» DIRECTIONS FOR THIS TASK
Provide the data again in its entirety, exactly as given.

» MATERIAL SUPPLIED
□ □ □ □ □ □ □

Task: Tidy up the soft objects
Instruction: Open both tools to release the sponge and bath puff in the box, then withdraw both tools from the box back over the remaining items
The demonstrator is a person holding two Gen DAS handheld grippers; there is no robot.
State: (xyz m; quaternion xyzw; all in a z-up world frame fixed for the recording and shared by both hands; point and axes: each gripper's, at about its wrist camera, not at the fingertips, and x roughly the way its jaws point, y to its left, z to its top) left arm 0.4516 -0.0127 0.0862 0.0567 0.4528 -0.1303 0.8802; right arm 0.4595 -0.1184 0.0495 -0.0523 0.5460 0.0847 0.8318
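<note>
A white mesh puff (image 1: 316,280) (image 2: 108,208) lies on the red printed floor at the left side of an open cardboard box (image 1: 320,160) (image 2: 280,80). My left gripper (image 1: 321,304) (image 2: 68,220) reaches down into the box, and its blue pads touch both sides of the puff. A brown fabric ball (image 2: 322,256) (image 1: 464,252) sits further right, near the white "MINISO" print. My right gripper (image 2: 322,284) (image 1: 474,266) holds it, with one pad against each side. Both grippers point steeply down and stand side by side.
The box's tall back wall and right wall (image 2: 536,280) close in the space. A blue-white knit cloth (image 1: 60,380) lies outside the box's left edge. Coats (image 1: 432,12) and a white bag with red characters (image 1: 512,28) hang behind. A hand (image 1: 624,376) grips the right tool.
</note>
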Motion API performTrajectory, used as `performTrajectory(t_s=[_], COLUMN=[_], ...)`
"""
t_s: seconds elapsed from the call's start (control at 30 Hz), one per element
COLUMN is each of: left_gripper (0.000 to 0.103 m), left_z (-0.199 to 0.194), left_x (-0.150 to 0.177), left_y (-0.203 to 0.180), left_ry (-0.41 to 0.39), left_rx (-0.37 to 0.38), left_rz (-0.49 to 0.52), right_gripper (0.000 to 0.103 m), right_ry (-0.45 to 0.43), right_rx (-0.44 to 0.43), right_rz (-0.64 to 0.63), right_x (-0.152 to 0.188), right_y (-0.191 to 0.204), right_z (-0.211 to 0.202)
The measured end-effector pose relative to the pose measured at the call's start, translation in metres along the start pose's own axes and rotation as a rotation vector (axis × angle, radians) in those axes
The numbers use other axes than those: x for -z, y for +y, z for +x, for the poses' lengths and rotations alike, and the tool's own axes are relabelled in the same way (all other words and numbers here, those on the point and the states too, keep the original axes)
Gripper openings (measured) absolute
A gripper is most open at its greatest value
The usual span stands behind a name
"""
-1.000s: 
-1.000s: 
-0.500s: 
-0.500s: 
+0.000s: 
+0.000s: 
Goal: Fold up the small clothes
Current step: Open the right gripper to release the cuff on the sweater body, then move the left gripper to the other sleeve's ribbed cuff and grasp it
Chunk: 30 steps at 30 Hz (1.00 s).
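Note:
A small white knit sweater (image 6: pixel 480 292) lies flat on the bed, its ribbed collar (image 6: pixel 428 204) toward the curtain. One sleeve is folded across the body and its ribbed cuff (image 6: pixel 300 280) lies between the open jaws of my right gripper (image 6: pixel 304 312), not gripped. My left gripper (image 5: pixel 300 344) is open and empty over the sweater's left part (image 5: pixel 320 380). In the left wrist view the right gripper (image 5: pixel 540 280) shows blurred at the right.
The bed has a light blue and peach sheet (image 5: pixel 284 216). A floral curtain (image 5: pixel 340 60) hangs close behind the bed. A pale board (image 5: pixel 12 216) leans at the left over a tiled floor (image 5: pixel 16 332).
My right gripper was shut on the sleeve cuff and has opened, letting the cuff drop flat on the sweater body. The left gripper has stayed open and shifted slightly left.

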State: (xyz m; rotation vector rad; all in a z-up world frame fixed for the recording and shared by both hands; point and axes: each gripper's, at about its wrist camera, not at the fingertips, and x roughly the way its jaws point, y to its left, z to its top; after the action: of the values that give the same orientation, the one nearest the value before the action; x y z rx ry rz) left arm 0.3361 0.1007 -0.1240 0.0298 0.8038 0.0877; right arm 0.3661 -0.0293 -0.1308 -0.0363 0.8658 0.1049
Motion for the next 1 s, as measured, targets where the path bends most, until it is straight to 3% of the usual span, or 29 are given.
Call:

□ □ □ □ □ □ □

» REPLY
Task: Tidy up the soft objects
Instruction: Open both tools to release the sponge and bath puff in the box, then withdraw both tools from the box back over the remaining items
The demonstrator is a person holding two Gen DAS handheld grippers; there is no robot.
State: (xyz m; quaternion xyzw; all in a z-up world frame fixed for the recording and shared by both hands; point and axes: each gripper's, at about its wrist camera, not at the fingertips, and x roughly the way its jaws point, y to its left, z to its top) left arm 0.4516 -0.0127 0.0862 0.0567 0.4528 -0.1303 0.8802; right arm 0.4595 -0.1184 0.0495 -0.0523 0.5460 0.0847 0.8318
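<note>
A white mesh puff (image 1: 316,280) (image 2: 108,208) lies on the red printed floor at the left side of an open cardboard box (image 1: 320,160) (image 2: 280,80). My left gripper (image 1: 321,304) (image 2: 68,220) reaches down into the box, and its blue pads touch both sides of the puff. A brown fabric ball (image 2: 322,256) (image 1: 464,252) sits further right, near the white "MINISO" print. My right gripper (image 2: 322,284) (image 1: 474,266) holds it, with one pad against each side. Both grippers point steeply down and stand side by side.
The box's tall back wall and right wall (image 2: 536,280) close in the space. A blue-white knit cloth (image 1: 60,380) lies outside the box's left edge. Coats (image 1: 432,12) and a white bag with red characters (image 1: 512,28) hang behind. A hand (image 1: 624,376) grips the right tool.
</note>
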Motion API performTrajectory, used as `performTrajectory(t_s=[_], COLUMN=[_], ...)`
"""
t_s: seconds elapsed from the call's start (control at 30 Hz), one per element
COLUMN is each of: left_gripper (0.000 to 0.103 m), left_z (-0.199 to 0.194), left_x (-0.150 to 0.177), left_y (-0.203 to 0.180), left_ry (-0.41 to 0.39), left_rx (-0.37 to 0.38), left_rz (-0.49 to 0.52), right_gripper (0.000 to 0.103 m), right_ry (-0.45 to 0.43), right_rx (-0.44 to 0.43), right_rz (-0.64 to 0.63), right_x (-0.152 to 0.188), right_y (-0.191 to 0.204), right_z (-0.211 to 0.202)
The measured end-effector pose relative to the pose measured at the call's start, translation in metres along the start pose's own axes and rotation as a rotation vector (axis × angle, radians) in those axes
The numbers use other axes than those: x for -z, y for +y, z for +x, for the poses' lengths and rotations alike, and the tool's own axes are relabelled in the same way (all other words and numbers here, those on the point and the states too, keep the original axes)
Gripper openings (measured) absolute
A gripper is most open at its greatest value
The usual span stands behind a name
"""
-1.000s: 
-1.000s: 
-0.500s: 
-0.500s: 
+0.000s: 
+0.000s: 
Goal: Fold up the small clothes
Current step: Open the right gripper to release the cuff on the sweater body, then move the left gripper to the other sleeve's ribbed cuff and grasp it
Chunk: 30 steps at 30 Hz (1.00 s).
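Note:
A small white knit sweater (image 6: pixel 480 292) lies flat on the bed, its ribbed collar (image 6: pixel 428 204) toward the curtain. One sleeve is folded across the body and its ribbed cuff (image 6: pixel 300 280) lies between the open jaws of my right gripper (image 6: pixel 304 312), not gripped. My left gripper (image 5: pixel 300 344) is open and empty over the sweater's left part (image 5: pixel 320 380). In the left wrist view the right gripper (image 5: pixel 540 280) shows blurred at the right.
The bed has a light blue and peach sheet (image 5: pixel 284 216). A floral curtain (image 5: pixel 340 60) hangs close behind the bed. A pale board (image 5: pixel 12 216) leans at the left over a tiled floor (image 5: pixel 16 332).
My right gripper was shut on the sleeve cuff and has opened, letting the cuff drop flat on the sweater body. The left gripper has stayed open and shifted slightly left.
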
State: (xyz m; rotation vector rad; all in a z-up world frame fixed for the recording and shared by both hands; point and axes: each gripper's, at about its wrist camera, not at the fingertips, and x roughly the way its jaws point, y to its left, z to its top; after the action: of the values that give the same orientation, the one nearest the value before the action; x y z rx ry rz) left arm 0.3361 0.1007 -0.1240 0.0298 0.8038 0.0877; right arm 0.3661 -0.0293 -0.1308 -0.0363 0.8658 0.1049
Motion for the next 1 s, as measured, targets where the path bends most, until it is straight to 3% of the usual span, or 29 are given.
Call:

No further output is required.